They start off silent and still, waiting for the drum signal to ignite them. There are six groups, representing each province of Vanuatu, and they spread themselves across a grassy stage in front of the leaders of the Pacific Islands Forum.
The theme is unity and partnership, and in a nod to this they all start to perform at the same time.
Each group is distinct. One male group has green leafy skirts, elaborate head-gear - one seems to have a swordfish on his head - and a stick with white decorations that resembles either a flower or a rather inadequate weapon.
The noise level escalates, and it is clear that every forum leader is captivated - even John Key, who yawns in the middle of the show, understandable given that he was woken at 1.30am with the tragic news of the death of Lieutenant Timothy O'Donnell.
The groups all follow a similar theme. They build to a crescendo as their voices rise in unison, and their movements become more and more hostile.
As one group of men, their naked torsos sweating in the tropical heat, reach full volume, they jump from side to side and then towards each other in an intimate circle.

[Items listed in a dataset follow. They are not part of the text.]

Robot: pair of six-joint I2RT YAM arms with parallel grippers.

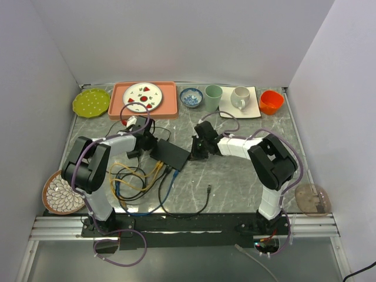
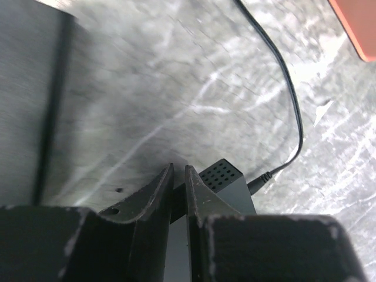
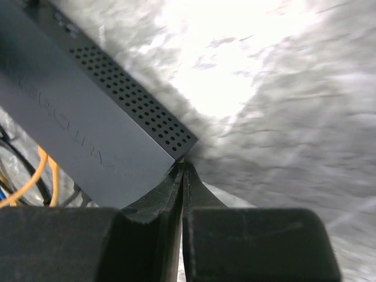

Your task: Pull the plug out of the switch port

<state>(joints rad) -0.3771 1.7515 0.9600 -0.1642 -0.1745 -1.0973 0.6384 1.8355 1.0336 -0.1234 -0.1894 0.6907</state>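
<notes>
Left gripper [image 2: 179,171] narrowed to a thin slit with nothing visible in it, poised at a vented corner of the switch [image 1: 171,154], just beside a thin black lead [image 2: 292,106] entering that end; contact not discernible. Right gripper [image 3: 182,167] pinched fully together, holding nothing, fingertips at the opposite vented corner of the box. Same switch flat near the middle of the marble-patterned table [image 1: 247,182], between the two grippers, with yellow cables [image 1: 154,171] and a blue cable [image 1: 169,184] trailing off its near edge toward the left arm's base.
</notes>
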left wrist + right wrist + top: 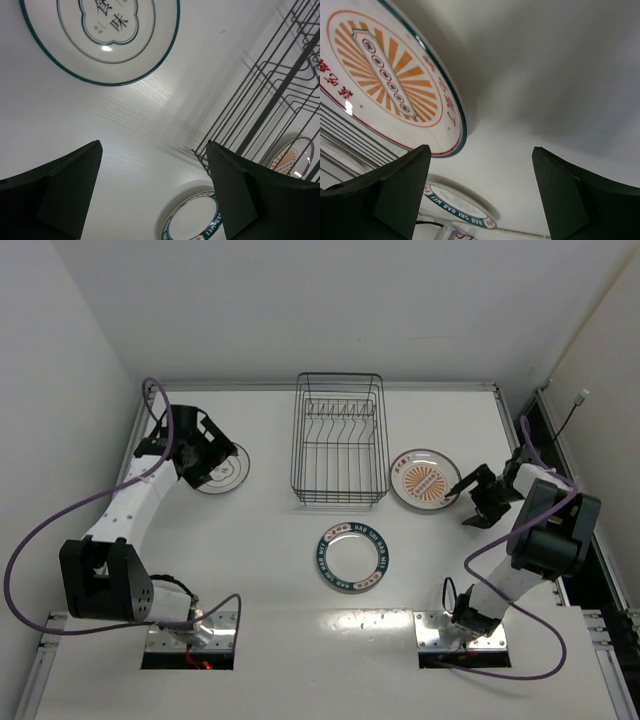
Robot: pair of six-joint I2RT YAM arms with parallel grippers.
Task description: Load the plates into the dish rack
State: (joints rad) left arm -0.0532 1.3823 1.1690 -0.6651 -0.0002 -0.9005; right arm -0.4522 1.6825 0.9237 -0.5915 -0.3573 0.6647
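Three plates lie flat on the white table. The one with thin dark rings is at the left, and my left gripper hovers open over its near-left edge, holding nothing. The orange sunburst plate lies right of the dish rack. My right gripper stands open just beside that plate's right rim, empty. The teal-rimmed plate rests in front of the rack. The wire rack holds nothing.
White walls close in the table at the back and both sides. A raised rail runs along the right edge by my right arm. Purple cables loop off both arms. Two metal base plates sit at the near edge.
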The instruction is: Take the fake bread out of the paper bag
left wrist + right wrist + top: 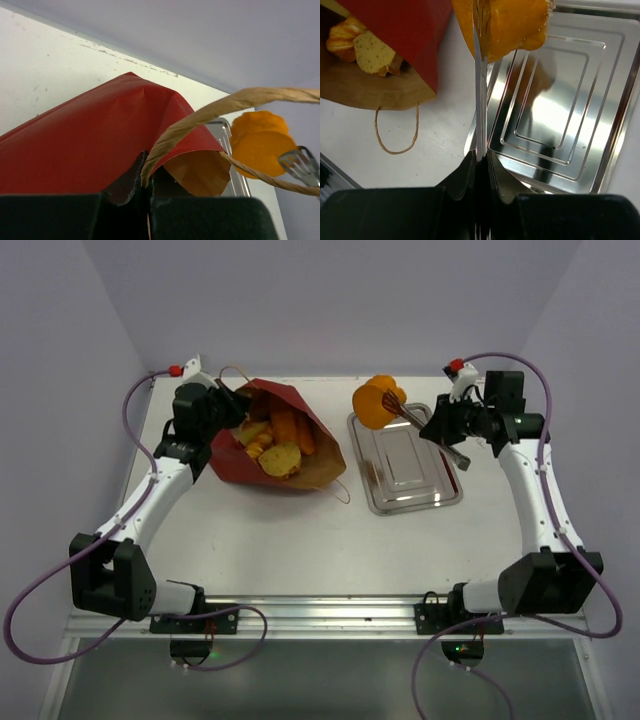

If this scene were a metaphor for the forum, then Fiji would be the group of schoolchildren watching in awe and fascination from a neighbouring field, peeking over the wire fence. Excluded. Punished.
Or perhaps Fiji are completely out of sight, and the children are the leaders of Papua New Guinea and the Solomon Islands, who did not attend the forum.
Speculation is rife that the absence of Sir Michael Somare and Derek Sikua is as much about embarrassment over their stance on Fiji and the Melanesian Spearhead Group as it is for domestic political reasons.
Despite the wild dances and the traditional costumes, Fiji remains like a low cloud over the forum - impossible to ignore, no matter how loud or bright the traditional dancers.